Leaves and buds are just opening here, and it’s been a productive couple of weeks of home and yard projects. I’m excited that I might be able to do my spring planting earlier this year as the weather is being fairly cooperative. I almost forgot how nice spring can feel. We plan to take a long bike ride in the backcountry on Sunday.

The town here is all abuzz about the NHL hockey playoffs since our team can clinch a first-round series win tonight at home, if only they would. I’m hoping it doesn’t prove elusive. In terms of playoff hockey, it’s been a long dry spell here and the dream of another round is within reach. And from what I’ve learned: never underestimate hockey in a northern country.

Meanwhile this week I want to congratulate author Anthony Doerr for winning the 2015 Pulitzer Prize for Fiction for his World War II novel “All the Light We Cannot See.” My Dad gave me this book for Christmas, and I’m excited to dive into it this spring. It’s waiting for me on the shelf, and I’ve heard from others how good it is. Set in occupied France, it interweaves the story of a blind 14-year-old French girl and a young German soldier whose lives cross paths toward the end of the book. I hear it’s terrific. Have you read it?

Also congratulations to Siri Hustvedt who just won the 2014 Los Angeles Times Book Prize for Fiction for her novel “The Blazing World.” According to the publisher, it tells the story of an enigmatic artist who, after years of having her work ignored, ignites an explosive scandal in New York’s art world when she recruits three young men to present her creations as their own. Yet when the shows succeed and she steps forward, one of the men betrays her and they get involved in a deadly game. I remember Barbara over at the blog wellwell touting this novel, and I’m sure it’s great as years ago I recall being pretty blown away by Hustvedt’s 2003 novel “What I Loved.” Her latest one seems to be brimming full of ideas, and Booklist calls it a “wrenching novel of creativity, identity, and longing.” Count me in for it.

In other book news, I came across a few cool articles this week that I thought I’d pass along.

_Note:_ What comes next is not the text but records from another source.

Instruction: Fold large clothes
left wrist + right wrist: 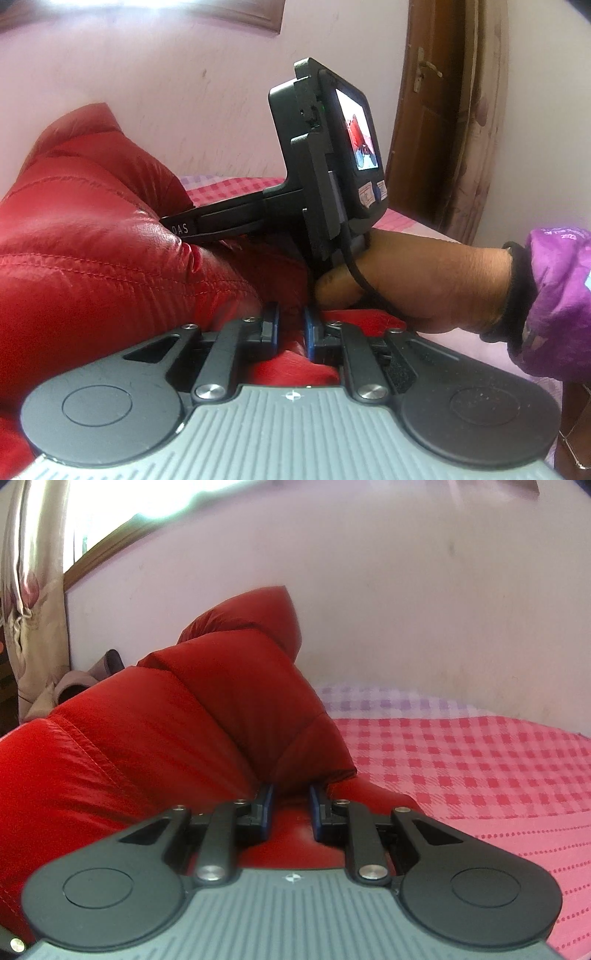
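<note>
A shiny red quilted puffer jacket (92, 236) lies bunched on a bed with a pink checked sheet (480, 760). My left gripper (290, 314) is shut on a fold of the red jacket; red fabric fills the narrow gap between its blue pads. My right gripper (291, 794) is shut on the jacket (184, 731) too, with a puffy fold rising from between its pads. In the left wrist view the right gripper's body and screen (332, 147) stand just ahead, held by a hand (424, 280), with its fingers (192, 225) pressed into the jacket.
A pale pink wall (406, 590) runs behind the bed. A brown wooden door (436, 110) and a curtain stand at the right in the left wrist view. A curtain (33, 590), a window and slippers (88, 675) are at the left in the right wrist view.
</note>
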A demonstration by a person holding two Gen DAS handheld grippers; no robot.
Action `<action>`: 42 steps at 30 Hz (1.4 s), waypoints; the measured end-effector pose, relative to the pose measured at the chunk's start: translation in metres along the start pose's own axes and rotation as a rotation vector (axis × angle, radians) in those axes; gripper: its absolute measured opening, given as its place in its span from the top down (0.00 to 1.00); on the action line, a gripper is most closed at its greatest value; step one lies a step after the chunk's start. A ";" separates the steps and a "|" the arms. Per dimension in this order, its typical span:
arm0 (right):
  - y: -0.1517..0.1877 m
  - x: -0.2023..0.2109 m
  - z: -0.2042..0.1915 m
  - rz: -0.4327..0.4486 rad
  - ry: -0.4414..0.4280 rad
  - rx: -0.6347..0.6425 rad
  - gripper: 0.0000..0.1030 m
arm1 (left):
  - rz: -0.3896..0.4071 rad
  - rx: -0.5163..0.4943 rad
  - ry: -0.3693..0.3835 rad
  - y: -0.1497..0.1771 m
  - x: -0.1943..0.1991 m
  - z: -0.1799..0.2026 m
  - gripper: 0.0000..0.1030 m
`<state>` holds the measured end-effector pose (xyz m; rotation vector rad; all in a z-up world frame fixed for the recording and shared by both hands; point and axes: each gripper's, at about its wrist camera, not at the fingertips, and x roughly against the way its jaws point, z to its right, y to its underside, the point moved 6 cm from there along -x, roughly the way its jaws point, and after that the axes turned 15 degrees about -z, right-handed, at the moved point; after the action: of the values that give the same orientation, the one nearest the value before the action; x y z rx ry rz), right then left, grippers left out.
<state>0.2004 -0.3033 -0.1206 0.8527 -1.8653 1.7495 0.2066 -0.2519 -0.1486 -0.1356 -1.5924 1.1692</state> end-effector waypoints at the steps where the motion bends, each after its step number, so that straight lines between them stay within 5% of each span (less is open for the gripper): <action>1: 0.000 0.001 -0.001 0.000 0.006 0.005 0.83 | -0.002 0.003 -0.002 0.000 0.000 0.000 0.82; 19: 0.006 0.007 -0.002 0.040 0.049 -0.013 0.82 | -0.034 -0.084 -0.170 -0.008 0.020 0.035 0.78; 34: 0.006 0.023 -0.008 0.039 0.103 -0.008 0.80 | -0.073 -0.039 -0.152 -0.012 0.002 0.032 0.78; 42: 0.011 0.079 -0.014 0.066 0.056 0.028 0.76 | -0.062 -0.030 -0.158 -0.013 -0.001 0.033 0.78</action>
<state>0.1354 -0.3000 -0.0723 0.7523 -1.8562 1.8236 0.1867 -0.2788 -0.1373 -0.0131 -1.7408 1.1311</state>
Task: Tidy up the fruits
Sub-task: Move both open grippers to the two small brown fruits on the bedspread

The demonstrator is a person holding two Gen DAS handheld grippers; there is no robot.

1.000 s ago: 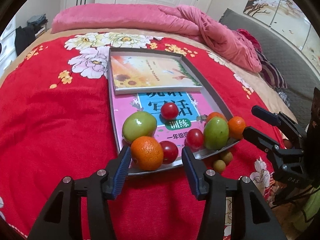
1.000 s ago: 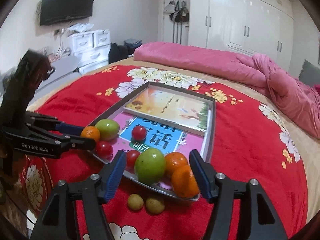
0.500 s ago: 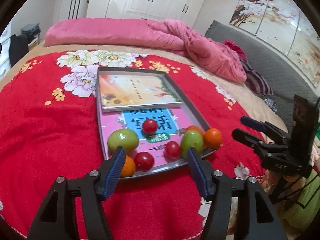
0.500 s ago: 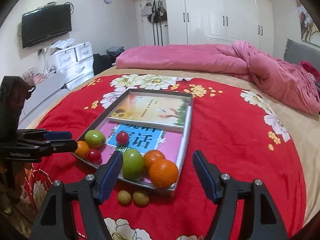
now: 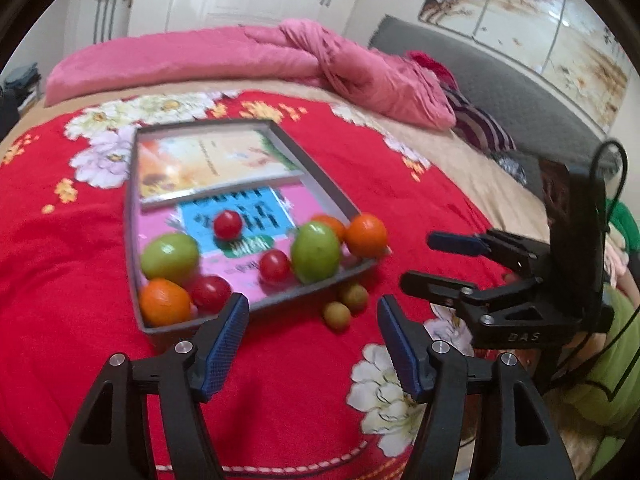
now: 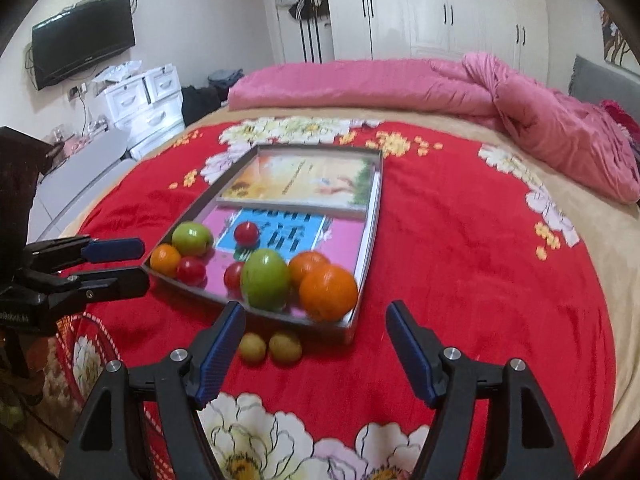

The first one in The Washington Post titled “I read books by only minority authors for a year. It showed me just how white our reading world is” by Sunili Govinnage definitely caught my eye. It makes a lot of strong points about the importance of reading diversity, and it seems like a great idea to take a year and read such a book list. I expect I’d explore novels in a number of countries and learn a lot. It seems a worthy, interesting goal.

The next article, “Owning a bookstore means you always get to tell people what to read,” is another good one by Ann Patchett, which was in The Washington Post. It extols the many joys of recommending books to people. I’m sure that’s why so many people like blogging about books. And many of today’s bloggers, like me, also worked in bookstores or the publishing industry along the way. Many still get a kick from pushing good reads.

The last article, “Romanticizing the Reader” by Diane Ackerman in the New York Times is a neat one about how “readers and writers provide a kind of outside family for one another” and that she sees the “reader as a collaborator” who “leaves individual imprints on a book they have read.” Just as a reader might romanticize an author so too does an author romanticize a reader. There’s “something inevitable and touchingly human about it,” she says. If you have time, you might want to check these articles out.

Meanwhile, the Noah Baumbach indie movie “While We’re Young” just made it to our neck of the woods and we saw it Friday night. It’s quite an enjoyable comedy about a mid-forties New York married couple — played by Ben Stiller and Naomi Watts — whose staid lives change when they start hanging out with a young hip couple they meet — played by Adam Driver and Amanda Seyfried. Oh the film is funny, but it also touches on some truths about parenthood, friendship, ambition and aging that its viewers likely have had. It speaks to middle-agers mostly, but can be enjoyed by a variety perhaps. It reminded me a bit of an old Woody Allen New York comedy about married couples, and I liked it more than I thought I would.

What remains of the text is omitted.